Un contesto difficile e l'immediata operatività

Paratici ha rivelato di aver accettato l'incarico quando la Fiorentina versava in una posizione di grande pericolo, avendo accumulato soltanto sei punti in classifica, una situazione che ha voluto commentare con una netta presa di posizione: “Questa squadra non vale la B”. Nonostante il quadro complesso, il dirigente ha già dato prova della sua operatività, coordinando da remoto le operazioni del mercato invernale che hanno portato all'arrivo di cinque nuovi calciatori, i quali sono stati messi a disposizione dell'allenatore Paolo Vanoli. Un primo segnale concreto di un lavoro che, seppur iniziato a distanza, mira a rafforzare immediatamente il roster a disposizione della guida tecnica.

La struttura e il metodo di lavoro

Nel suo nuovo ruolo, Paratici non sarà solo ma potrà contare su una squadra di collaboratori già interni al club o di sua fiducia. All'operato del direttore sportivo si affiancheranno infatti Roberto Goretti, figura già presente nell'organigramma societario, insieme a Lorenzo Giani e Moreno Zebi, con i quali si è instaurato un rapporto di lavoro consolidato nel tempo. Questo assetto, che unisce conoscenza dell'ambiente a competenze specifiche, intende creare sinergie utili a gestire non solo l'emergenza campionato ma anche a progettare una rosa competitiva per il futuro, puntando a quei miglioramenti strutturali che possano restituire alla società il prestigio che le compete.
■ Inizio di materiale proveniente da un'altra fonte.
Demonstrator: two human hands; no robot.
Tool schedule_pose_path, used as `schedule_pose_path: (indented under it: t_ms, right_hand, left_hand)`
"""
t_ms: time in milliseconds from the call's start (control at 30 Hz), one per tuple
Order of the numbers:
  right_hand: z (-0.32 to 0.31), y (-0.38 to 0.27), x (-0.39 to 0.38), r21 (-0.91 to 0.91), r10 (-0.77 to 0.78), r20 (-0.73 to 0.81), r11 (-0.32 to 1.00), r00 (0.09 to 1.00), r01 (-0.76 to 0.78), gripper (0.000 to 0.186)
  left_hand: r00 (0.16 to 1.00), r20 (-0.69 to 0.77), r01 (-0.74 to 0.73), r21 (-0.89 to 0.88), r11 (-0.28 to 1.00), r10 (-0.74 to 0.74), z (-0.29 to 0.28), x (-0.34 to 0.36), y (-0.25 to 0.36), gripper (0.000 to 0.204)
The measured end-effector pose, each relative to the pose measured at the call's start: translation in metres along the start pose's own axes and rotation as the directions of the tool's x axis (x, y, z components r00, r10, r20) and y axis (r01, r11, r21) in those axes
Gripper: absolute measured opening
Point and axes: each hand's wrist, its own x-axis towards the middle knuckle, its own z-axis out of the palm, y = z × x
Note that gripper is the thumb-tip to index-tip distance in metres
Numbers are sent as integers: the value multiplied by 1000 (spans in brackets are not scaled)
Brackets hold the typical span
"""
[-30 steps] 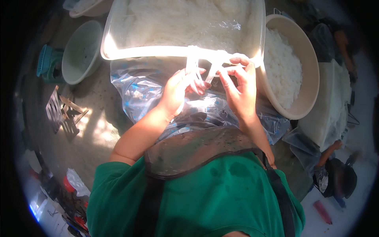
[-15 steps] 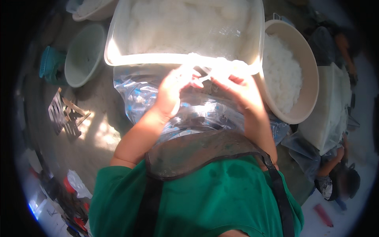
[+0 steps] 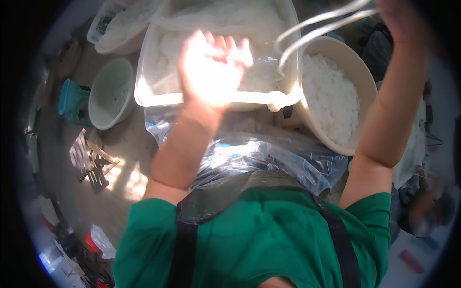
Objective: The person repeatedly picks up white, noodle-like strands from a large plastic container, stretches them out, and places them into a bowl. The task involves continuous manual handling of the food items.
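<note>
My left hand (image 3: 209,69), washed out by glare, is over the front part of a translucent tub (image 3: 168,21) of soft white material; its fingers are loosely bent and apart, with nothing visible in them. Up at the right, my blurred right hand (image 3: 398,21) grips long white strands (image 3: 331,24), which dangle in loops toward the tub's right side. A pale lump (image 3: 275,101) sits on the tub's front rim. Crinkled clear plastic (image 3: 245,149) with blue marks lies below the tub.
A beige basin (image 3: 365,86) of white material stands right, a pale bowl (image 3: 96,101) and teal plastic item (image 3: 72,98) left. Another white-filled basin (image 3: 115,45) is upper left. A slatted wooden item (image 3: 86,158) lies on the floor (image 3: 122,216). A blurred co-worker (image 3: 422,206) is at right.
My hands have parted from the front rim: the left has risen over the tub, the right has swung up and right, lifting the white strands. The tub appears farther left and lower in view.
</note>
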Motion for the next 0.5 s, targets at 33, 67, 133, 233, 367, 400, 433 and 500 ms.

La sfida per il futuro viola

L'arrivo di Paratici, considerato uno dei professionisti più capaci del settore a livello internazionale, rappresenta dunque una svolta significativa nella gestione dell'area sportiva del club viola. La sua prima apparizione pubblica, improntata a realismo e determinazione, ha delineato un approccio chiaro: concentrare ogni energia per salvaguardare la categoria, operando con la massima libertà e autonomia. La speranza, ora, è che la sua riconosciuta competenza nella costruzione dei gruppi e nella gestione dei mercati possa fornire alla Fiorentina quell'impulso necessario per invertire una rotta che, fino a questo momento, ha riservato più preoccupazioni che soddisfazioni, puntando a costruire le basi per un ciclo di maggiore stabilità e ambizione.